◆ What is needed ◆
Find the line with "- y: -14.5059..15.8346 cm" in the entries below. Repeat it, every following line, and the line with "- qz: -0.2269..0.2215", exactly and with nothing added.

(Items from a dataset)
+++++
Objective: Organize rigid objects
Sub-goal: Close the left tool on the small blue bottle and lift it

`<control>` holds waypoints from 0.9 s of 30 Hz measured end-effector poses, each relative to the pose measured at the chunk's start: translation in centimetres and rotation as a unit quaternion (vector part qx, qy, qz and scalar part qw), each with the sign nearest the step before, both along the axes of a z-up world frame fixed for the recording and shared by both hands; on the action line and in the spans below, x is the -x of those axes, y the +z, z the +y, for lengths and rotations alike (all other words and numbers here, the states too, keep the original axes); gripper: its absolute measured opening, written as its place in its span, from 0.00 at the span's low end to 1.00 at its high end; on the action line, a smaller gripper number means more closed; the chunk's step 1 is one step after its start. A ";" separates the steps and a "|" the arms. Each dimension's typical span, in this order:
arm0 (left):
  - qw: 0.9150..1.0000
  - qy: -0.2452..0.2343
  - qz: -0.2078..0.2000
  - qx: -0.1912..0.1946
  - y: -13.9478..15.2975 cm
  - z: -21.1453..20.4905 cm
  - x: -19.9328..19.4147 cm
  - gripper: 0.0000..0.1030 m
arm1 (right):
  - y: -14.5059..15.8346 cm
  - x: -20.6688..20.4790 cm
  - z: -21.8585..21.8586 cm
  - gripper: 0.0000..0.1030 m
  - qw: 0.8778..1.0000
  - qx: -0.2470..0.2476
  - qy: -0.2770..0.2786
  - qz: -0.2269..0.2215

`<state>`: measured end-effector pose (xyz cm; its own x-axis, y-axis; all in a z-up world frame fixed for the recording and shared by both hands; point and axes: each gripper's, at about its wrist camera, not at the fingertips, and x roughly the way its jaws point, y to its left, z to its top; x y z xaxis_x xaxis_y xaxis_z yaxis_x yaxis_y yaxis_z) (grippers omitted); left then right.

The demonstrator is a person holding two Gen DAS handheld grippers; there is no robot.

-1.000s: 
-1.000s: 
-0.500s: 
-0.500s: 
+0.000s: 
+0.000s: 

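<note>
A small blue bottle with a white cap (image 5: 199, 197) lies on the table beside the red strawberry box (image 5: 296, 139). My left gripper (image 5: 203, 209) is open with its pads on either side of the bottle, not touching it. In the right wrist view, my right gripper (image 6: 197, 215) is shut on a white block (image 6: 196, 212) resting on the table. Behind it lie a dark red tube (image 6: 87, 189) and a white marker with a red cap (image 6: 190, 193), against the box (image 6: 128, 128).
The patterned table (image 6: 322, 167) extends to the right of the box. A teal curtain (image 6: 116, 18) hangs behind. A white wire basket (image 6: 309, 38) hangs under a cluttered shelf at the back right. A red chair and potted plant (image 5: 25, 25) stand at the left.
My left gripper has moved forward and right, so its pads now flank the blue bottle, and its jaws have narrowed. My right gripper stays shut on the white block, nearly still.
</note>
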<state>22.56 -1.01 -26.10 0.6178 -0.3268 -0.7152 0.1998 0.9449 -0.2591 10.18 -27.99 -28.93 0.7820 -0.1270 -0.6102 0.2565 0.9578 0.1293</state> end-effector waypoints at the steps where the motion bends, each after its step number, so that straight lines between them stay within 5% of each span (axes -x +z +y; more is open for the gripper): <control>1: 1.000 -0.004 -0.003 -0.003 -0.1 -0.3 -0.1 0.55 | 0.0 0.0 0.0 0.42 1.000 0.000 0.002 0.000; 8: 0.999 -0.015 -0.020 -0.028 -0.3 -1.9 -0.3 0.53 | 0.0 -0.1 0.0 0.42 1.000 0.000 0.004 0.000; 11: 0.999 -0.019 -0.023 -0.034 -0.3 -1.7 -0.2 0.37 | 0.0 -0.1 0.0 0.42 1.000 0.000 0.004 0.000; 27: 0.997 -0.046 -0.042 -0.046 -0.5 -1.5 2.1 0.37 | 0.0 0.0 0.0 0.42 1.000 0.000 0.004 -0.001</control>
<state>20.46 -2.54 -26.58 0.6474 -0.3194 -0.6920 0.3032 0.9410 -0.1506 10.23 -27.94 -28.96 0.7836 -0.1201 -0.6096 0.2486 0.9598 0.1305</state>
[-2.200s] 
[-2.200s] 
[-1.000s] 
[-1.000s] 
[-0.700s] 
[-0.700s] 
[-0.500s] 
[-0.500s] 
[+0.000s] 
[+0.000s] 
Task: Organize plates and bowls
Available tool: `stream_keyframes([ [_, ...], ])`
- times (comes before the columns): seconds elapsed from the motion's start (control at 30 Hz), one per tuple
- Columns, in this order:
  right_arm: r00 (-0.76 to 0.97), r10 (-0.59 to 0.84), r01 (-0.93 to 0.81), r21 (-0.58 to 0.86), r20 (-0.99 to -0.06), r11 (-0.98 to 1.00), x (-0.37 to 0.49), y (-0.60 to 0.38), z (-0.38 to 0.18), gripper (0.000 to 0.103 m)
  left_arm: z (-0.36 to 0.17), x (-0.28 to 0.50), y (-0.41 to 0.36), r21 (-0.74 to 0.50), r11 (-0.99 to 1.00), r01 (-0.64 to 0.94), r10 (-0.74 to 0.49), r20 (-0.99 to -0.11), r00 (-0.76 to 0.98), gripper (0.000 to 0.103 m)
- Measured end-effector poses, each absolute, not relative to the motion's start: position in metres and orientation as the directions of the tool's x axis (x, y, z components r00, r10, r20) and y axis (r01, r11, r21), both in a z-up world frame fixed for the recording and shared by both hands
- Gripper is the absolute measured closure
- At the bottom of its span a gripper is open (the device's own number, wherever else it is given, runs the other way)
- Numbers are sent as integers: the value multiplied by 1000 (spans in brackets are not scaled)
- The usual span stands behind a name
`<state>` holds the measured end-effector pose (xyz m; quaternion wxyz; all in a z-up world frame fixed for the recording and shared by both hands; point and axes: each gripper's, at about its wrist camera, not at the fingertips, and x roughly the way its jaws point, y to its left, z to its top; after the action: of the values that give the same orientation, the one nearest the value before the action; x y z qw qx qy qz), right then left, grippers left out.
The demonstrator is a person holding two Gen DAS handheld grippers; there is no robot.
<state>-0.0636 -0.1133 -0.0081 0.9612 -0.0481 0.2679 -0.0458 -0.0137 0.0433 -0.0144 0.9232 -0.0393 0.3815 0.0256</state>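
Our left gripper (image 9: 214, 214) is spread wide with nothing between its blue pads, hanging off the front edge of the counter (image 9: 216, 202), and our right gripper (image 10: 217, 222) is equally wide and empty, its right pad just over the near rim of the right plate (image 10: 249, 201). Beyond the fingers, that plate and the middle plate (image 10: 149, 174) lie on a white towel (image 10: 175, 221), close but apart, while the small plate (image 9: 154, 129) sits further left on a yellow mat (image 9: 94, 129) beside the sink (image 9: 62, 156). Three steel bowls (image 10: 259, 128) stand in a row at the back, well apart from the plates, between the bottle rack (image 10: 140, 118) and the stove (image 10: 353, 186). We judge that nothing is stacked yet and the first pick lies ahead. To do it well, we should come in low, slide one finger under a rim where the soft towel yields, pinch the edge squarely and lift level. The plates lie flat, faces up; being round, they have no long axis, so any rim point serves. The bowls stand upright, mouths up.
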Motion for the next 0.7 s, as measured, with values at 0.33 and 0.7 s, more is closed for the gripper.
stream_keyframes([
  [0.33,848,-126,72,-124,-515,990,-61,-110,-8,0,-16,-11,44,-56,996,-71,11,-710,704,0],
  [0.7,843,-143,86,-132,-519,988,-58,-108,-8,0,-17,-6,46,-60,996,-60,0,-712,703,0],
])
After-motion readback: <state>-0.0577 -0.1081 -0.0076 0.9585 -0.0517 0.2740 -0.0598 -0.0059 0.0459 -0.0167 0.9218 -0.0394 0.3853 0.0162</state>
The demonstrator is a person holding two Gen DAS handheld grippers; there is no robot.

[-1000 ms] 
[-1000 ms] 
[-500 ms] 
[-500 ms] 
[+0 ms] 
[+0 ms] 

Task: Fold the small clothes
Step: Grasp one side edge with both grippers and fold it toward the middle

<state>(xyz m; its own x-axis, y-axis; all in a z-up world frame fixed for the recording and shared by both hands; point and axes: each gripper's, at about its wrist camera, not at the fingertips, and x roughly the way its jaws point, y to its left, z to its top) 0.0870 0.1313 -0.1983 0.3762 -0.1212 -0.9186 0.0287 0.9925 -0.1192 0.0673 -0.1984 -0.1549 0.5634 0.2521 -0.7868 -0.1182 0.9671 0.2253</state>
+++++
◆ Exercise output ◆
  - y: -14.5059..15.8346 cm
  - x: -20.6688..20.4790 cm
  - z: -21.8585..21.8586 cm
  - gripper: 0.0000..0.1030 m
  - qw: 0.8778..1.0000
  - qx: -0.2470..0.2476
  - qy: -0.2770..0.2786
  - qz: -0.2269..0.2215

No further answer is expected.